• _Problem_: Write every line of the following listing exactly as it reads.

---

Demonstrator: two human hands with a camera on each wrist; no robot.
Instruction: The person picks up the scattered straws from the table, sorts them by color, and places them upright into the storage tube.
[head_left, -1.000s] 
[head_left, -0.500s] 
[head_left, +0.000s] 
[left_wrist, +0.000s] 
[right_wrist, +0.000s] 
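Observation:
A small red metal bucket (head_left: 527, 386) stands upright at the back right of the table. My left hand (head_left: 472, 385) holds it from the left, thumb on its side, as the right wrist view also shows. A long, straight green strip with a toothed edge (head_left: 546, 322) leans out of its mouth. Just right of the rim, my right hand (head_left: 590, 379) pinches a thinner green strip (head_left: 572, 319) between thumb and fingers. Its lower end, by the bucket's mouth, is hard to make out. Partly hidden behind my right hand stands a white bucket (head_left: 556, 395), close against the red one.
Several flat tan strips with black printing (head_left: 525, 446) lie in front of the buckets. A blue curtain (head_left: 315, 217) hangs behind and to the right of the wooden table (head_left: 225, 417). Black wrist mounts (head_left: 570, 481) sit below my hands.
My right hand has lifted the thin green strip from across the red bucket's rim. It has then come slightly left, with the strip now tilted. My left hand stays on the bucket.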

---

• _Exercise response_:
Demonstrator: two human hands with a camera on each wrist; no robot.
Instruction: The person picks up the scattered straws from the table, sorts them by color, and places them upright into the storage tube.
[head_left, -1.000s] 
[head_left, -0.500s] 
[head_left, +0.000s] 
[left_wrist, +0.000s] 
[right_wrist, +0.000s] 
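Observation:
A small red metal bucket (head_left: 527, 386) stands upright at the back right of the table. My left hand (head_left: 472, 385) holds it from the left, thumb on its side, as the right wrist view also shows. A long, straight green strip with a toothed edge (head_left: 546, 322) leans out of its mouth. Just right of the rim, my right hand (head_left: 590, 379) pinches a thinner green strip (head_left: 572, 319) between thumb and fingers. Its lower end, by the bucket's mouth, is hard to make out. Partly hidden behind my right hand stands a white bucket (head_left: 556, 395), close against the red one.
Several flat tan strips with black printing (head_left: 525, 446) lie in front of the buckets. A blue curtain (head_left: 315, 217) hangs behind and to the right of the wooden table (head_left: 225, 417). Black wrist mounts (head_left: 570, 481) sit below my hands.
My right hand has lifted the thin green strip from across the red bucket's rim. It has then come slightly left, with the strip now tilted. My left hand stays on the bucket.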

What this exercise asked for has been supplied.